A new study describes how head-on collisions between protein machines on chromosomes can disrupt DNA replication and boost the rate of gene mutations that help bacteria survive hostile environments, resist antibiotics, and blunt attacks by immune defenses.

The study appears in the journal Cell.

Houra Merrikh, assistant professor of microbiology at the University of Washington School of Medicine in Seattle, led the research group.

She said that the findings suggest these head-on collisions are part of a process by which bacteria control their evolution by accelerating mutations in key genes involved in coping with new conditions.
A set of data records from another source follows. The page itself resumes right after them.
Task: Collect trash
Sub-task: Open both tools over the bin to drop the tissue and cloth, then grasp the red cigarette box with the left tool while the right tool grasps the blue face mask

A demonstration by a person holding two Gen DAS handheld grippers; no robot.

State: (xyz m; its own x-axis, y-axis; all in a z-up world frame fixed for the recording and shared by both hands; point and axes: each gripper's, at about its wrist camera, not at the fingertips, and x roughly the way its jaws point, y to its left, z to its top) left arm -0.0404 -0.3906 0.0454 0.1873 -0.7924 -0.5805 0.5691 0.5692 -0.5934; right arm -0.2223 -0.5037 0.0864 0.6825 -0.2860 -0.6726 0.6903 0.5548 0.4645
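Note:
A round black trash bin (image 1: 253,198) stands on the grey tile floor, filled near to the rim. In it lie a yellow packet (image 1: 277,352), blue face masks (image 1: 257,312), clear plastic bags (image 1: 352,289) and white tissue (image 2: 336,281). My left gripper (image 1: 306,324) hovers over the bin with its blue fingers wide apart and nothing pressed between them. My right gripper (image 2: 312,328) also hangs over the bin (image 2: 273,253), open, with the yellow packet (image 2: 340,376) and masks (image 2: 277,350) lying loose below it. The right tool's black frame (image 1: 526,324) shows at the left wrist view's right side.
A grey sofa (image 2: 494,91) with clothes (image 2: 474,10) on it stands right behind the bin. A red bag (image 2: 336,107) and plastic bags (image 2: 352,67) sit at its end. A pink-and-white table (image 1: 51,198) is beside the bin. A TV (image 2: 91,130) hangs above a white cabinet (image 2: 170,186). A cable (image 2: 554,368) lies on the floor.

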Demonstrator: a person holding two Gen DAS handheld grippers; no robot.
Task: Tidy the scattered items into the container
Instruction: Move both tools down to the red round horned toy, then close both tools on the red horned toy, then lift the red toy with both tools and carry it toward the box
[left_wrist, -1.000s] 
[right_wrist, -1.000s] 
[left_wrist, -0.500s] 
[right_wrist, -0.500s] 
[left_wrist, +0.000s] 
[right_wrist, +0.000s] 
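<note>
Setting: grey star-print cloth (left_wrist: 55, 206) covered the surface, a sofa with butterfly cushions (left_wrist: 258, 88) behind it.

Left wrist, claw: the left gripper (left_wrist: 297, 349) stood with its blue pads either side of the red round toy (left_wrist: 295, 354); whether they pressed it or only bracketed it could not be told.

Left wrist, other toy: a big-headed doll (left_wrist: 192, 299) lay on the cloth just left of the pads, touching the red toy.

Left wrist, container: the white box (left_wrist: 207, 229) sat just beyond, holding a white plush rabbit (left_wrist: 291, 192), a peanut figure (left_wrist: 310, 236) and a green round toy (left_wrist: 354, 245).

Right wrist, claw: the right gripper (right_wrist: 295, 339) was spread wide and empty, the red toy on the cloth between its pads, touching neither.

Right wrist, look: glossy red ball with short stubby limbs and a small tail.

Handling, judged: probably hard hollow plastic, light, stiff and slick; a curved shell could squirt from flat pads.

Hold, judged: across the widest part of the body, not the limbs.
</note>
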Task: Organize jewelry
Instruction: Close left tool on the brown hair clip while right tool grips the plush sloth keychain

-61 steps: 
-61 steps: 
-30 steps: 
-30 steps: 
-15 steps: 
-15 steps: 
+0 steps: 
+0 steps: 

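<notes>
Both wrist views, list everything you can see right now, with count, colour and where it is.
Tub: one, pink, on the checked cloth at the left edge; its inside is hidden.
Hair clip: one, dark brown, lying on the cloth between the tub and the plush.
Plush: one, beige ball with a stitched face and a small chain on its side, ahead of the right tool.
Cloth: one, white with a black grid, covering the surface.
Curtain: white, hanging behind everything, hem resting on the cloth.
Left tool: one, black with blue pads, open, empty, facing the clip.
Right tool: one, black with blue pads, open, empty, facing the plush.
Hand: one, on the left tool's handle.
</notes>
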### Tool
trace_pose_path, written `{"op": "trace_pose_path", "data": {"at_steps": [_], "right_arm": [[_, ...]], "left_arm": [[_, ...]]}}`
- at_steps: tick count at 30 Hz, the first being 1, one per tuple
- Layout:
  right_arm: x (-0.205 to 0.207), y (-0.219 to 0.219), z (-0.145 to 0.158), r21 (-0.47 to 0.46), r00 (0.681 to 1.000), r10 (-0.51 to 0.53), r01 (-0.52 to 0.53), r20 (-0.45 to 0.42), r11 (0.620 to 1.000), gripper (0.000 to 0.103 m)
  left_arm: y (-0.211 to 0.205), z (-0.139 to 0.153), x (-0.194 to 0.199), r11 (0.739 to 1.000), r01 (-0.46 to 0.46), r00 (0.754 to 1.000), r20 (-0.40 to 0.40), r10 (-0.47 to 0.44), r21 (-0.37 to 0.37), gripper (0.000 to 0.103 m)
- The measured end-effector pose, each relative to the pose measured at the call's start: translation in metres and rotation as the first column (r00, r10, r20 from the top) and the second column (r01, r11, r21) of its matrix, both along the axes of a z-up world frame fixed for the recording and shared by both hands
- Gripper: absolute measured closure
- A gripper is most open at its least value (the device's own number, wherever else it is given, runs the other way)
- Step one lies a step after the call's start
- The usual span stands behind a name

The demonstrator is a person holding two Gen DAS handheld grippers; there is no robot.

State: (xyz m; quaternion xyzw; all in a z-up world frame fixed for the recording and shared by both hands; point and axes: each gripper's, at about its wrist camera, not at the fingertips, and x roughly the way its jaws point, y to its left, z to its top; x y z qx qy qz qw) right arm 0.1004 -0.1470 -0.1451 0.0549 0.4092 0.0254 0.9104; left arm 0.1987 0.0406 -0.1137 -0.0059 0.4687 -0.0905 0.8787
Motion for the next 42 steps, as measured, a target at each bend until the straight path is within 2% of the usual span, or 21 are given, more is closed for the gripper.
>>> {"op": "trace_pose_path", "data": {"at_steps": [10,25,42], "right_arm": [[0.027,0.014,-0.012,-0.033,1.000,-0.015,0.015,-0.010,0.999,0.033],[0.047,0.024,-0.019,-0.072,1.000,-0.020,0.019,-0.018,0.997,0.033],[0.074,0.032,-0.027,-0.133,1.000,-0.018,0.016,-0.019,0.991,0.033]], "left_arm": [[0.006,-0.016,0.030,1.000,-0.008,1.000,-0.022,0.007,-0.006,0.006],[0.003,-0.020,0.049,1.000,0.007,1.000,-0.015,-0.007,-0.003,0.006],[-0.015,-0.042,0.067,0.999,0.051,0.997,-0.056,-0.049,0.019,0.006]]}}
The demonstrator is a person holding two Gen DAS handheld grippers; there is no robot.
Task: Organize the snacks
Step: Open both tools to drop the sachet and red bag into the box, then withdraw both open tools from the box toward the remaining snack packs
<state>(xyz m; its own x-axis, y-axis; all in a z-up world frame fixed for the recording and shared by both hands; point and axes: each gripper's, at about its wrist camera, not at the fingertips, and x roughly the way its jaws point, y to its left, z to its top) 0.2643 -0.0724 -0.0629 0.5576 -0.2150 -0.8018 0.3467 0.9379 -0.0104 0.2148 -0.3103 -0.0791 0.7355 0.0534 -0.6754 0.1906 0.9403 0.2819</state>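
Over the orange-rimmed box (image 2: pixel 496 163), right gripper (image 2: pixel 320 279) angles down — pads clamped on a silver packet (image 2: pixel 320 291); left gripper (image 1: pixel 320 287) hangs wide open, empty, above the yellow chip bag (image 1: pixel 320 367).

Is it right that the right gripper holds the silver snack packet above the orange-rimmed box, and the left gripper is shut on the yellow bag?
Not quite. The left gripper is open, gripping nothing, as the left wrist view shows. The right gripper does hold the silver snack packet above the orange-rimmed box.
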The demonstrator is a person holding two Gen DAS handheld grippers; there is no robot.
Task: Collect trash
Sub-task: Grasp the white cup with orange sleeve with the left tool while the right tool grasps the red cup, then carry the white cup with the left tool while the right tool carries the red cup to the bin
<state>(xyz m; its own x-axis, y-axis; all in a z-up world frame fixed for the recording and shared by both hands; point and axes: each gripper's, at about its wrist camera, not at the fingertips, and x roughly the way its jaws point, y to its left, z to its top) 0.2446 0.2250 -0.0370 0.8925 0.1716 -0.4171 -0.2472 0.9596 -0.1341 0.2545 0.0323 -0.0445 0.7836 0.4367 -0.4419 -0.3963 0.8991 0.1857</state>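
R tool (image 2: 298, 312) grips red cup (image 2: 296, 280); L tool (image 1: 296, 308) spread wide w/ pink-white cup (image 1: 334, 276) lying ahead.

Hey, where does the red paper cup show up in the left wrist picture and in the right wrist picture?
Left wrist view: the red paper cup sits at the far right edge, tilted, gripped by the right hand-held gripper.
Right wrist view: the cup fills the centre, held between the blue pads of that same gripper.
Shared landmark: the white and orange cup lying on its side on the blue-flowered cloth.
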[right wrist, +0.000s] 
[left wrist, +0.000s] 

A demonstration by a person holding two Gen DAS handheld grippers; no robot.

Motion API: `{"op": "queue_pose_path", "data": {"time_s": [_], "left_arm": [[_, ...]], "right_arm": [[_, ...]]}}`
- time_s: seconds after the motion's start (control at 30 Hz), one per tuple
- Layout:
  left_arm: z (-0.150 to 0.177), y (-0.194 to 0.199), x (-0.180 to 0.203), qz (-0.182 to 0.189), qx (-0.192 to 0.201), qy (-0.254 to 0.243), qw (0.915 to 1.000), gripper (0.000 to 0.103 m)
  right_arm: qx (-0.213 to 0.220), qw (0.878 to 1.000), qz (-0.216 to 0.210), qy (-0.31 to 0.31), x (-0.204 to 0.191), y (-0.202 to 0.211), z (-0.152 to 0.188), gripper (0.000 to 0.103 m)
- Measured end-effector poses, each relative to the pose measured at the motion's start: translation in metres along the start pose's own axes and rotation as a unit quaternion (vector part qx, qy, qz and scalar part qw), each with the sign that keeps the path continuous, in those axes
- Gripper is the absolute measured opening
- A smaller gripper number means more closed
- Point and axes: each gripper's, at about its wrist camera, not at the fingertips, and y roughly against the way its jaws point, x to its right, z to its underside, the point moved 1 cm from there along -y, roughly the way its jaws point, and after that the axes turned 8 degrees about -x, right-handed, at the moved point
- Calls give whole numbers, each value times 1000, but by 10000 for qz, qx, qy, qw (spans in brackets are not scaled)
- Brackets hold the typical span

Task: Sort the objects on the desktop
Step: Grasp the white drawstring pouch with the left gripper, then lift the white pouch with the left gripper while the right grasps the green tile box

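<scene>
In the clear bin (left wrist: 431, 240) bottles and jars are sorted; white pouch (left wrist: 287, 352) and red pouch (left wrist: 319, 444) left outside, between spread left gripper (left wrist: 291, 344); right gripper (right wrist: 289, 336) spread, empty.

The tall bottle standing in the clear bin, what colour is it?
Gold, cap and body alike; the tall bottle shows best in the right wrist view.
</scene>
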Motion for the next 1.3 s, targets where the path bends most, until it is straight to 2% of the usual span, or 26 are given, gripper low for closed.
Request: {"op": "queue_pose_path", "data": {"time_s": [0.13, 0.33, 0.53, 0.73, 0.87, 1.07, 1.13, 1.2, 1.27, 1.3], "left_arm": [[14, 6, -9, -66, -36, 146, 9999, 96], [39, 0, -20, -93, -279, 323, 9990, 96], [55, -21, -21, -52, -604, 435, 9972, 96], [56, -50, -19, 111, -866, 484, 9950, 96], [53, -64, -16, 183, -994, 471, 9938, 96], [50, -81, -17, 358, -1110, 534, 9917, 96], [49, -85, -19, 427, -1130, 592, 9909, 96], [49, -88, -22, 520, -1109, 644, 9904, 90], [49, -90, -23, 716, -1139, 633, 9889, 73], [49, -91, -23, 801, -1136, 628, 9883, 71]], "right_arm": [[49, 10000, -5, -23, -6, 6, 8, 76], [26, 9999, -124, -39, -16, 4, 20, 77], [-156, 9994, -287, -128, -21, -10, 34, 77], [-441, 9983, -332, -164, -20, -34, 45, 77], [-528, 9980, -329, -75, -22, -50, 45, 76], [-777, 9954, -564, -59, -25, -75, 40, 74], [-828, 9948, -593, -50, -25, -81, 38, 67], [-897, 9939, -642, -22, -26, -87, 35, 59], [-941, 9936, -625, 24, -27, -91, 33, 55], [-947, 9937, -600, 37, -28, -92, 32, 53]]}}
"These collisions may serve as a mechanism to promote adaptation under conditions that are critical in a bacterium's life, such as adapting to environmental stresses or, in the case of disease-causing bacteria, to conditions within a host cell during infection" Merrikh said.

The study researchers looked at collisions that occur between two types of molecular machines, large protein complexes that crawl along chromosomes as they "read" the genetic instructions coded in the sequence of the chromosomes DNA.

One of these machines, called RNA polymerase, uses the instructions encoded in genes to assemble a chain of RNA, called messenger RNA (referred to as mRNA). The cell will use this chain as a template to synthesize proteins, a process called transcription.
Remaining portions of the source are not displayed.